Top of PROVIDED DATA
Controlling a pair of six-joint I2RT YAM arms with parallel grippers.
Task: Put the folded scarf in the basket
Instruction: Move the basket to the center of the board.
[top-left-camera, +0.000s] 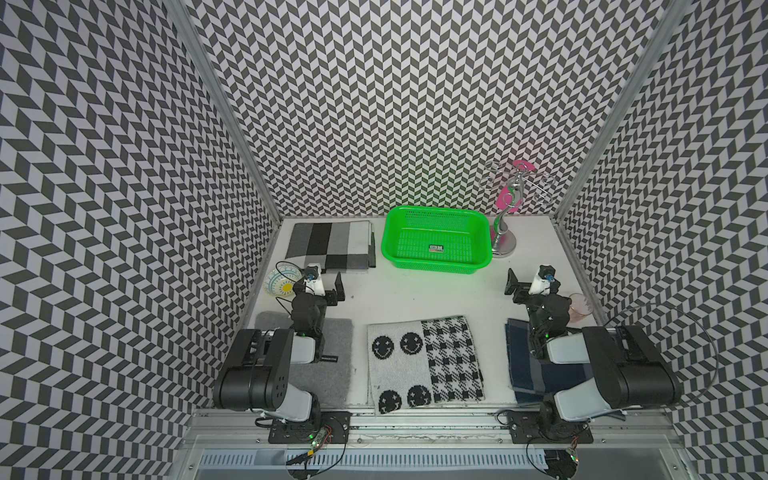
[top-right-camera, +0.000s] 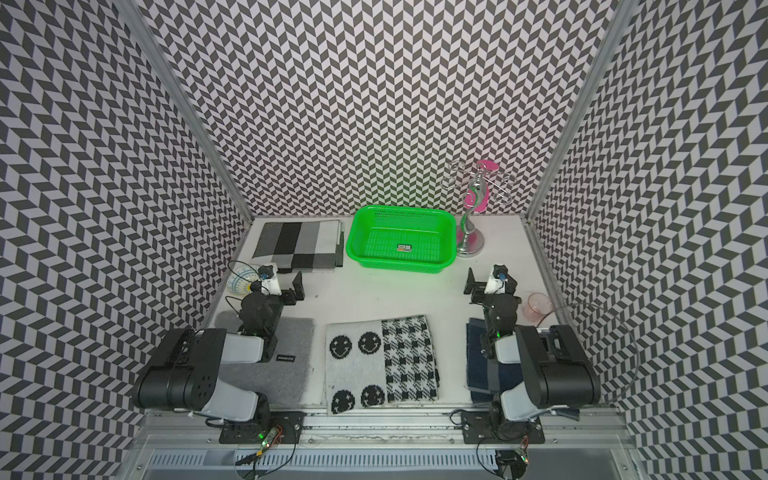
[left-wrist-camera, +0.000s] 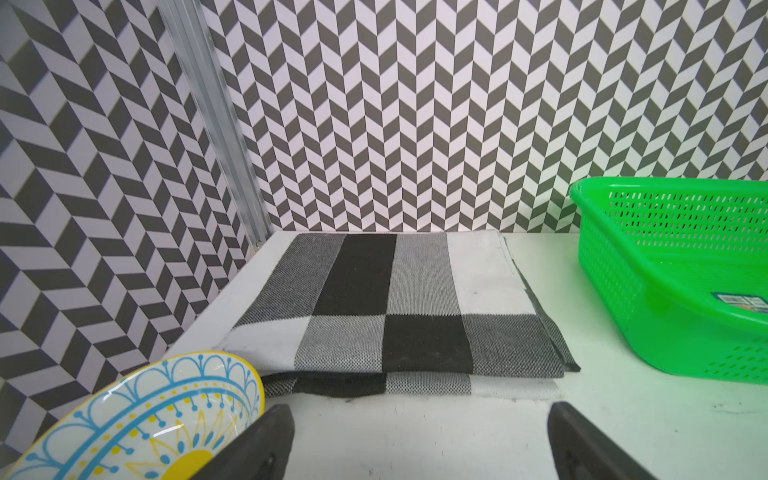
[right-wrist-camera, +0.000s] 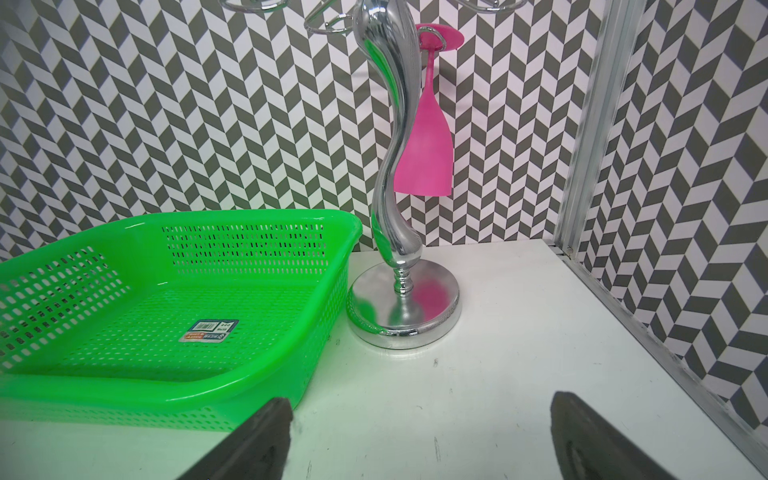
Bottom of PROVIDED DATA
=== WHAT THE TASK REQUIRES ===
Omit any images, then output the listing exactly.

=== WRITTEN RESPONSE ===
Controlling a pair of six-joint I2RT YAM arms with parallel grippers.
Task: Put the folded scarf in the basket
Instruction: Move the basket to the center of the board.
[top-left-camera, +0.000s] 
[top-right-camera, +0.000s] 
[left-wrist-camera, +0.000s] 
[right-wrist-camera, +0.000s] 

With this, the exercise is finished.